A mood of dissection characterizes Ada Patterson’s series of close-up drawings of hands, objects and shapes, “a piece of you no one else will have.” Its title a line from Robinson’s poetry, the series captures a yearning the poet expresses to be the only one to whom a beloved, real or imagined, entrusts a delicate part of himself. In one drawing, a hand holds a black circle up against a backdrop of twinkling sea, fire-red sky and white cloud formation, a world that can exist only in the imagination. As Gosine writes in one of several testimonial wall texts that intersperse the art, “Of the many, many treasures unearthed from Colin’s archives, the ones that touch me most bear the weight of love: a mixtape he made for his beloved Kodjoe; letters to ones that could have been but were decidedly not; and, most achingly, dozens of unwritten ‘dear sweetheart’ cards he collected over decades to gift to a lover that did not come.”
To create her collage portrait, “Another Poem,” Llanor Alleyne engaged with both Robinson’s poetry and a now-iconic photograph of him shot in 1988 by the photographer Robert Giard. Alleyne made a silhouette of the unmistakable pose Robinson struck for Giard’s camera, placed it at the center of her own canvas, and encircled it with a rich tapestry of flowers in bloom. The effect is simultaneously joyful and somber.

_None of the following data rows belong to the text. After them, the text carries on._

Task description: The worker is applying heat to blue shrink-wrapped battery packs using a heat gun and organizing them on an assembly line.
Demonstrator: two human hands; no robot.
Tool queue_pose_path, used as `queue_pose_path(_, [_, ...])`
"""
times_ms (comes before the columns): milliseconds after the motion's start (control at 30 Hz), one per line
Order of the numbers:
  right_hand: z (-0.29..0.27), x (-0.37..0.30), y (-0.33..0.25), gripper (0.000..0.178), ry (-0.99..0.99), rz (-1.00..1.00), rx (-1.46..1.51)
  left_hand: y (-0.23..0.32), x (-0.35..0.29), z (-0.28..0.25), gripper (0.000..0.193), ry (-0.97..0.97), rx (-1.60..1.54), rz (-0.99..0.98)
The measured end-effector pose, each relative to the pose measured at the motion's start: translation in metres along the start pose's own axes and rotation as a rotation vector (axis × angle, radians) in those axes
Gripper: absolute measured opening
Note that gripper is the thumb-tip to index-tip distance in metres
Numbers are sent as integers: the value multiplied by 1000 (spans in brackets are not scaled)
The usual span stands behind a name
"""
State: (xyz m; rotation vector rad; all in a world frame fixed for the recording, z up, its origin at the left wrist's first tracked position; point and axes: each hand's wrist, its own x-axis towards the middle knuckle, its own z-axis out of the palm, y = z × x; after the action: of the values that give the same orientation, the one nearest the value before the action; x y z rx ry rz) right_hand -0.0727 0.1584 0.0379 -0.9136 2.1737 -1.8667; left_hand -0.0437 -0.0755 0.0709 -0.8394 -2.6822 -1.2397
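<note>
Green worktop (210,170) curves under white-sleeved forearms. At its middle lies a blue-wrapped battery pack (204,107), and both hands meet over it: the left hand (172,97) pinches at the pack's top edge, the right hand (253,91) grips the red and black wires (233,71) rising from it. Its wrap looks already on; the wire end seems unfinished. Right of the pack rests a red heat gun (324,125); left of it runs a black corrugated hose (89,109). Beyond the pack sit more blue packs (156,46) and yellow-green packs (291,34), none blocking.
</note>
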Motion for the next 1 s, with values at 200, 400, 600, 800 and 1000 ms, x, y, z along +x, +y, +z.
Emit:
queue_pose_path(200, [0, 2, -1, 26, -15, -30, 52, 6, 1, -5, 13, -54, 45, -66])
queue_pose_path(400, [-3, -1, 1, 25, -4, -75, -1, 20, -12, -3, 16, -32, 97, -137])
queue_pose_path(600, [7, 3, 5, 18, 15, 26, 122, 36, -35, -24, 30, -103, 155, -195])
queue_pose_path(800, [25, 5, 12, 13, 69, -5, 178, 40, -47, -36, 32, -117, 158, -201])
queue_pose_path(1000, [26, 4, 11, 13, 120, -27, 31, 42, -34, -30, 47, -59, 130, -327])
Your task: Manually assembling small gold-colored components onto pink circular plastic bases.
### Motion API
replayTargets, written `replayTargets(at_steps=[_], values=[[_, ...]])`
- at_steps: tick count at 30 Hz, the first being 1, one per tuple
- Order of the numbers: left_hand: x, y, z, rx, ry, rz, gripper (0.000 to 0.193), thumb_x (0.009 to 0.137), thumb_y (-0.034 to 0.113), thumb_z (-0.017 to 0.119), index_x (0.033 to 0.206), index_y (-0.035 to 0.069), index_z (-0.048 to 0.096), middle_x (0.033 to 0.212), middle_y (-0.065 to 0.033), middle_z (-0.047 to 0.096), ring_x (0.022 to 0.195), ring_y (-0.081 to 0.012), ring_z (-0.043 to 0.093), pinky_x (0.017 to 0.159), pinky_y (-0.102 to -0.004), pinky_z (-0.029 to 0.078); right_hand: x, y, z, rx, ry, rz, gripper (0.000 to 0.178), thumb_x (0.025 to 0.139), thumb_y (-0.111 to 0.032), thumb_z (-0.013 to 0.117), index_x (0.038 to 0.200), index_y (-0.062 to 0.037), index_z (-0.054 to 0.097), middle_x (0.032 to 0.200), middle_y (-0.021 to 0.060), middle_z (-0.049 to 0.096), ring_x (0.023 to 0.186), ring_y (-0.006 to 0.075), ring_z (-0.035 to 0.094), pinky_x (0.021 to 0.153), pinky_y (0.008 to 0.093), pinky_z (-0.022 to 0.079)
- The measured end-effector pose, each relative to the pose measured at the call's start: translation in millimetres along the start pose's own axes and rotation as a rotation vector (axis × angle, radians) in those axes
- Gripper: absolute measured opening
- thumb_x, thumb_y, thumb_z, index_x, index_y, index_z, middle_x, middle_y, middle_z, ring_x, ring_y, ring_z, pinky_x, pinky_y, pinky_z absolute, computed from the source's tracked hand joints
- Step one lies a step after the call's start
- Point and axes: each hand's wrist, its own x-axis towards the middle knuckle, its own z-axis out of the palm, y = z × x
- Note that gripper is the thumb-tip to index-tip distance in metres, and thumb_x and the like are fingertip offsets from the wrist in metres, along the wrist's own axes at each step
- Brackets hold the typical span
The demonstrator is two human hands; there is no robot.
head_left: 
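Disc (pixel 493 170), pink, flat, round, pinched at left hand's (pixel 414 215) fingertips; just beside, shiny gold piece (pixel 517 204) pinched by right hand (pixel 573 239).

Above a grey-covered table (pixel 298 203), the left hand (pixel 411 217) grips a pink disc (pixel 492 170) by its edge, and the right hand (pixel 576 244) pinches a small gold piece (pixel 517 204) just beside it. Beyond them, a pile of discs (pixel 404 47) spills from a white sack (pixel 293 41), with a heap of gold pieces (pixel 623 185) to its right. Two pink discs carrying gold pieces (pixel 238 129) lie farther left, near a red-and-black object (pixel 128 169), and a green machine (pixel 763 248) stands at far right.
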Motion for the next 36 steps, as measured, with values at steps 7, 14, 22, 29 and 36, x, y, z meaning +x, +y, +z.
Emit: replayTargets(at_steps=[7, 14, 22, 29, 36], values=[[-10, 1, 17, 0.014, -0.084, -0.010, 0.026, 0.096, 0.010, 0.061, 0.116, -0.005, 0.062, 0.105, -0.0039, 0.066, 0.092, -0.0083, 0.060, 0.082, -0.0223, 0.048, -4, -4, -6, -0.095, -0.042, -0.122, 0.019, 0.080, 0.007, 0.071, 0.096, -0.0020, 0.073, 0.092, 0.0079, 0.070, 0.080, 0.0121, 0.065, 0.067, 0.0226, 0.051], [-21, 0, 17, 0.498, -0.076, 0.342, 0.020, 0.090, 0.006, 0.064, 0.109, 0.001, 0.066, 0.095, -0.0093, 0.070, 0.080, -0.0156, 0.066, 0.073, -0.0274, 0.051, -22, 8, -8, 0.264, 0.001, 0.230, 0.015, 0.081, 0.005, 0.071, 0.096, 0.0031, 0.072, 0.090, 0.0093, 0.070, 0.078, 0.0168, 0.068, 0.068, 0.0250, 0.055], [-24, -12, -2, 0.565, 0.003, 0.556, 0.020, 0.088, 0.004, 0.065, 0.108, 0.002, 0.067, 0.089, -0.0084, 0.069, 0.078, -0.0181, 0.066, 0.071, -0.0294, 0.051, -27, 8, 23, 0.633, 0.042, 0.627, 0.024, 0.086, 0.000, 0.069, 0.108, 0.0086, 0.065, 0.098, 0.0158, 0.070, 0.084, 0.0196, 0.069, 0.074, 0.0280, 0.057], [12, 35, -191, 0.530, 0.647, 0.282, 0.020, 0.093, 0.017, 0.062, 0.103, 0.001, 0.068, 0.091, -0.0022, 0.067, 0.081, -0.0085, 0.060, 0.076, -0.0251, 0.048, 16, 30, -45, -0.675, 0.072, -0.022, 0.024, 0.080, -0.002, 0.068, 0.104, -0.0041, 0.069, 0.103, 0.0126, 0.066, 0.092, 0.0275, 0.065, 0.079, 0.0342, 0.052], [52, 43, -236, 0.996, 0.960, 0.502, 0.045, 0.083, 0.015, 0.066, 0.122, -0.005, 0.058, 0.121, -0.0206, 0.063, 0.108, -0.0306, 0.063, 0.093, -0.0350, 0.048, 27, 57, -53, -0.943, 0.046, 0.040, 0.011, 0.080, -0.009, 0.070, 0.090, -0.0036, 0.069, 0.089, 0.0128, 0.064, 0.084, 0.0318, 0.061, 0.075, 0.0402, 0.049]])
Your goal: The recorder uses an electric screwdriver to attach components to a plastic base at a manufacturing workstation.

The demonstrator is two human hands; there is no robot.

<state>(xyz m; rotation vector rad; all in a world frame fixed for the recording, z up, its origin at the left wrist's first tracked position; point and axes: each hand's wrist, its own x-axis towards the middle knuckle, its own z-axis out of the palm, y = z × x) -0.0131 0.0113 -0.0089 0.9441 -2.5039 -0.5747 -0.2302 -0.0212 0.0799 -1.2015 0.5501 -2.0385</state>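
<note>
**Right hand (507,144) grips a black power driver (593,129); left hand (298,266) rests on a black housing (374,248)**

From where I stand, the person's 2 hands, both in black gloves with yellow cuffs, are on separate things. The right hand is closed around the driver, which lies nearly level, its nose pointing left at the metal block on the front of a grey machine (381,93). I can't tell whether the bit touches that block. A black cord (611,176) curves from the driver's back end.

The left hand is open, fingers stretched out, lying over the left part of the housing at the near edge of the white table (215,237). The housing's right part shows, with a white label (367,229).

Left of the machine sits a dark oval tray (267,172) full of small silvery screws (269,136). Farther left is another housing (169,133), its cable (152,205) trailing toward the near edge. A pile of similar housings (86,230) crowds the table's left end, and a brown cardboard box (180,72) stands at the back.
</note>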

Natalie Wood turned to costumes from Trinidad’s world-famous Carnival, enthusiasm for which Wood, who also spent her youth in Trinidad, shares with Robinson. Her installation, “Great Bernadine Royal Cobo of the Caribbean,” features an all-black, feathered costume whose style references the classic crow masquerade costumes of the Venice Carnival, but is disruptively accessorized with a hot-pink hockey stick. Wood migrated to Canada at roughly the same time Robinson moved to New York and the piece speaks to the dislocation they both negotiated. A video of her performing in the ensemble runs on the wall.
Rounding out the show are works created by two artists who had not been part of the internship project: Richard Fung’s video-based performance piece, “Untitled (For Colin)” and Amber Williams-King’s “Godfather’s return” (co-created with Andil Gosine), a textile wall hanging that incorporates a photograph of Robinson in dance mode at a Carnival fete (party) in Trinidad, not too long before his cancer diagnosis.
“The Plural of He” | Leslie-Lohman Museum of Art | Until July 21, 2024
Nicholas Boston, Ph.D., is a professor of media sociology at Lehman College of the City University of New York (CUNY).